Bewährung für Frankreichs Ex-Präsidenten Chirac

Paris (dpa) - Frankreichs Ex-Präsident Jacques Chirac ist in einem als historisch angesehenen Prozess zu einer Bewährungsstrafe von zwei Jahren verurteilt worden. Ein Gericht in Paris befand den 79-Jährigen wegen Veruntreuung und Vertrauensbruchs zu seiner Zeit als Pariser Bürgermeister schuldig.

Die Staatsanwaltschaft hatte Ende September auf Freispruch plädiert, da sich keine Straftat nachweisen lasse. Chirac nahm am Prozess nicht teil. Nach einem medizinischen Gutachten leidet der Altpräsident an Gedächtnisstörungen und kann auf Fragen nach seiner Vergangenheit nicht mehr antworten.

Chirac ist der erste französische Präsident überhaupt, der sich vor Gericht verantworten musste. Die Anklage bezog sich auf seine Zeit als Bürgermeister von Paris (1977-1995), als er Parteifreunden aus Gefälligkeit Jobs zugeschustert hatte. 28 Männer und Frauen sollen auf der Gehaltsliste des Rathauses gestanden haben, in Wirklichkeit aber vor allem für Chiracs Partei - die RPR - gearbeitet haben. Die RPR ist Vorgängerpartei der heutigen Regierungspartei UMP.

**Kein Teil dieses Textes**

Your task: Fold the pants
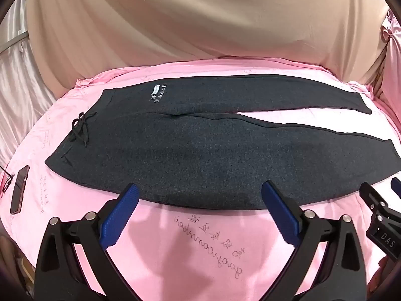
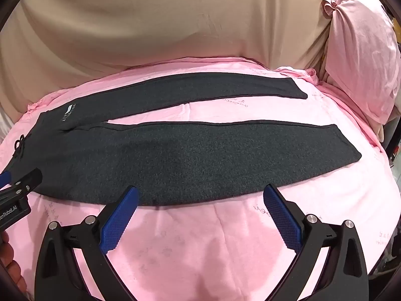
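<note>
Flat on a pink sheet (image 1: 155, 225) lies one pair of dark grey pants (image 1: 190, 155), both legs spread apart in a narrow V, the waistband toward the left end of the sheet and the two cuffs toward the right. Two tools hover over the sheet just short of the pants' near edge: the left tool (image 1: 199, 195) and the right tool (image 2: 200, 197), each with its blue-padded jaws standing wide apart and nothing between them. Only the left wrist view shows one phone (image 1: 19, 190) lying on the sheet left of the waistband, the tied drawstring (image 1: 81, 130) in full, and the white logo (image 1: 158, 92) clearly. Only the right wrist view shows one pink pillow (image 2: 361, 57) beyond the cuffs and both cuffs whole. A beige curtain (image 1: 200, 20) hangs behind the pants.
</note>
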Demonstrator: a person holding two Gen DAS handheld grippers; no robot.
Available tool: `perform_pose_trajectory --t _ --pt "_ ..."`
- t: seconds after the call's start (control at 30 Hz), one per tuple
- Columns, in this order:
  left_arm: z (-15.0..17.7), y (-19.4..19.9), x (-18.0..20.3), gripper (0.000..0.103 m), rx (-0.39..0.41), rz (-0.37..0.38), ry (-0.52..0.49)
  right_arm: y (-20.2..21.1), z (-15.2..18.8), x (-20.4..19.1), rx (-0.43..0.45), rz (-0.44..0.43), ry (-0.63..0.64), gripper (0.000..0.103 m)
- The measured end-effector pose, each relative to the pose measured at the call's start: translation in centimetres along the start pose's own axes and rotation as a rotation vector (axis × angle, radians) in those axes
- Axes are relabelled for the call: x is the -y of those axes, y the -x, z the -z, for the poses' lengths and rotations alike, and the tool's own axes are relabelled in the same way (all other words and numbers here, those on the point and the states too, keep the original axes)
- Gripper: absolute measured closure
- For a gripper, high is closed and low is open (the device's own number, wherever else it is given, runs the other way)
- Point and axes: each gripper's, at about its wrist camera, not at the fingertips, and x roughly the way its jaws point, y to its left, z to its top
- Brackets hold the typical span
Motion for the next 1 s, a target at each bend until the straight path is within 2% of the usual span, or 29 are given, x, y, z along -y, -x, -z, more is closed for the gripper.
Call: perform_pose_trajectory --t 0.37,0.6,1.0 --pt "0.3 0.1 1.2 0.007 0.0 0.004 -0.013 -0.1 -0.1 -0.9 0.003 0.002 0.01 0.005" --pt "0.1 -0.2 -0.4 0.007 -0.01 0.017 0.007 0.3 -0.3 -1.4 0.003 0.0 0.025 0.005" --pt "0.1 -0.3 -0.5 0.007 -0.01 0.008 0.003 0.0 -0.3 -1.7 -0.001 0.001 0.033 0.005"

Chirac hat stets bestritten, etwas Illegales getan zu haben. Seine Adoptivtochter Anh Dao Traxel äußerte sich im TV-Sender BFM entsetzt über das „harte“ Urteil: „Für die Familie ist das sehr schmerzhaft.“

Der Anwalt der Antikorruptionsorganisation Anticor, Jérôme Karsenti, sprach von einer „historischen Entscheidung der Justiz“, die für die Zukunft der französischen Demokratie extrem wichtig sei. Karsenti betonte: „Das ist eine Botschaft an alle Politiker. (...) Das ist auch der Beleg für eine reife, transparente Demokratie.“ Die Organisation hatte öffentlichen Druck aufgebaut für den Prozess, aber sich vergeblich um eine Zulassung als Nebenkläger bemüht.

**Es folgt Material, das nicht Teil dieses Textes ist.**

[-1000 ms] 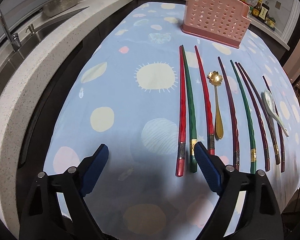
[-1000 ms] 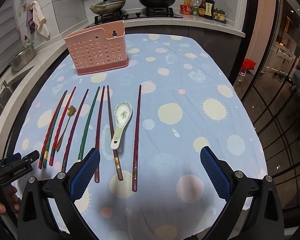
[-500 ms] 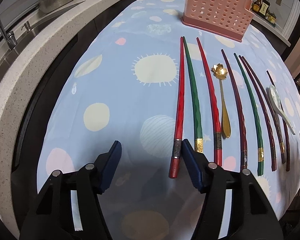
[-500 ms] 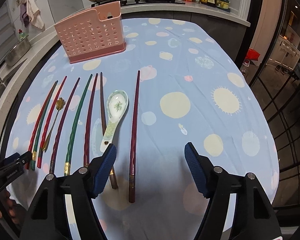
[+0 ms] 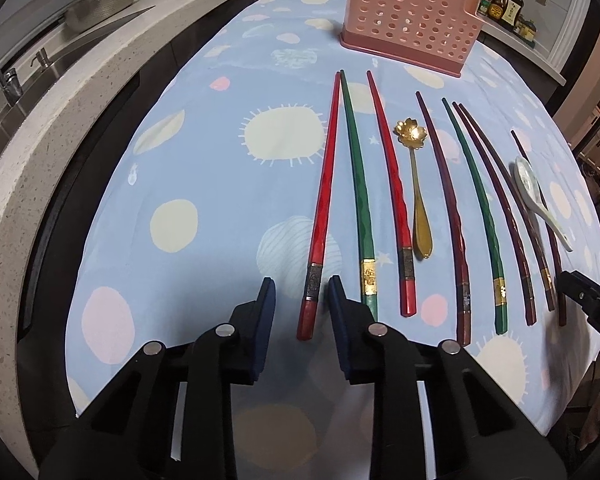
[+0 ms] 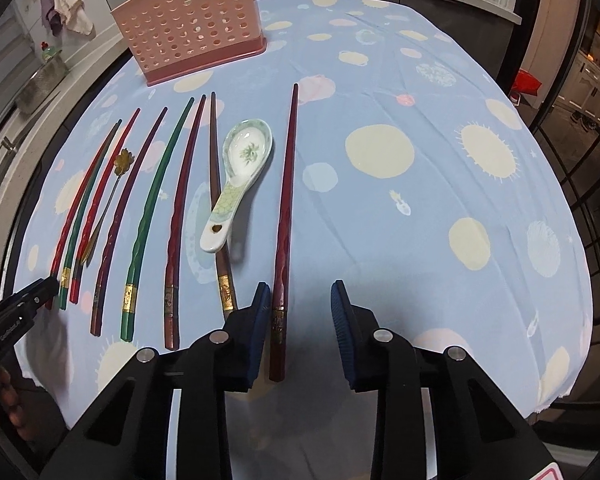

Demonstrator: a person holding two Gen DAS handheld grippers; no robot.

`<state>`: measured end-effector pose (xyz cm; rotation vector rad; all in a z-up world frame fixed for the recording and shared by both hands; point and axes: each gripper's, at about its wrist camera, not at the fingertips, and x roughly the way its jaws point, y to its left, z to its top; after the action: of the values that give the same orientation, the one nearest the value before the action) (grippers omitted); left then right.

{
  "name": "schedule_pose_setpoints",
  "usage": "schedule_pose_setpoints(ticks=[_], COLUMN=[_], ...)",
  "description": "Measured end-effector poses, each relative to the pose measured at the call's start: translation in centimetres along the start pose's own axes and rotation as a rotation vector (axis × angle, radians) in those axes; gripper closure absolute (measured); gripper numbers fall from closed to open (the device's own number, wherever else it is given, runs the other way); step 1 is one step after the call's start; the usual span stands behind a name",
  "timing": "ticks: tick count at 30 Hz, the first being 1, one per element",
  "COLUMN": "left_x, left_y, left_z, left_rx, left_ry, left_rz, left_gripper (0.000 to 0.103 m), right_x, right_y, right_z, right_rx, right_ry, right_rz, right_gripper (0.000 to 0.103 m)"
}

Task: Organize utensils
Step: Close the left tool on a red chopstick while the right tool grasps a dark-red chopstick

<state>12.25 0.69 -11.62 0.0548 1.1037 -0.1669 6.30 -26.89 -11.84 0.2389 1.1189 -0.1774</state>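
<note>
Several chopsticks lie in a row on the blue spotted cloth. My left gripper is open, its fingers either side of the near end of the leftmost red chopstick. A green chopstick lies just right of it. My right gripper is open around the near end of the rightmost dark red chopstick, which lies close to the left finger. A gold spoon and a white ceramic spoon lie among the chopsticks. A pink perforated holder stands at the far end.
A stone counter with a sink runs along the left. A metal colander sits on it. Sauce bottles stand at the back right. The table's near edge is just below both grippers.
Both grippers have moved forward and down to the chopstick ends, and their jaws have narrowed. The left now straddles the red chopstick, the right the dark red one.
</note>
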Motion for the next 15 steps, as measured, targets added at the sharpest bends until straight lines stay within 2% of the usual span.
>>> schedule_pose_setpoints(ticks=[4,13,15], left_x=[0.0,-0.3,-0.3], left_y=[0.0,0.0,0.0], left_z=[-0.1,-0.4,-0.5], left_rx=[-0.005,-0.011,-0.011], left_ry=[-0.004,-0.004,-0.005], left_rz=[-0.002,-0.022,-0.028], left_gripper=[0.078,0.087,0.093], right_x=[0.1,-0.5,-0.6], right_y=[0.2,-0.1,-0.2], right_z=[-0.5,-1.5,-1.6], right_rx=[-0.024,-0.021,-0.022], right_ry=[-0.005,0.007,0.006], right_rz=[-0.005,0.014,0.016], right_gripper=[0.08,0.089,0.093])
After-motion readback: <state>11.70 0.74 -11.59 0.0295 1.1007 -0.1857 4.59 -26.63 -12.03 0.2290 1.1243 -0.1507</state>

Chiracs Anwalt Georges Kiejman betonte im Nachrichtensender BFM, er werde mit seinem Mandanten zunächst die Begründung des Urteils studieren. Danach werde über die weiteren Schritte entschieden. „Wir werden heute Abend sehen, ob er das Urteil anerkennen wird.“

Während Vertreter der konservativen UMP-Partei ihre Solidarität mit Chirac bekräftigten, sagte der Präsidentschaftskandidat der Sozialisten, François Hollande: „Der Gerechtigkeit ist Genüge getan, und das war nötig, damit kein Gefühl der Straflosigkeit aufkommt.“ Auch er habe aber Mitgefühl für den Menschen Chirac. Hollande hatte im September vorgeschlagen, die Immunität des Präsidenten aufzuheben, damit die Justiz bei solchen Fällen früher aktiv werden kann.

Um die Wahrscheinlichkeit einer Verurteilung zu verringern, hatten sich Chirac und die UMP im vergangenen Jahr mit dem Pariser Rathaus auf eine Entschädigungszahlung geeinigt. Gegen 2,2 Millionen Euro verzichtete die Stadt darauf, als Nebenklägerin aufzutreten. Im März war der Prozess wegen einer Verfassungsklage eines Mitangeklagten gleich nach der Eröffnung abgebrochen worden. Die Klage wurde später abgewiesen.

Chirac war während seiner Zeit als Staatspräsident (1995-2007) vor jeder Strafverfolgung geschützt. Die Anklage war erst nach seinem Ausscheiden aus dem Amt möglich geworden. Als eine mögliche Folge der Verurteilung droht ihm nach französischen Medien nun auch noch die Aberkennung des Großkreuzes der Ehrenlegion, sollte sie rechtskräftig werden.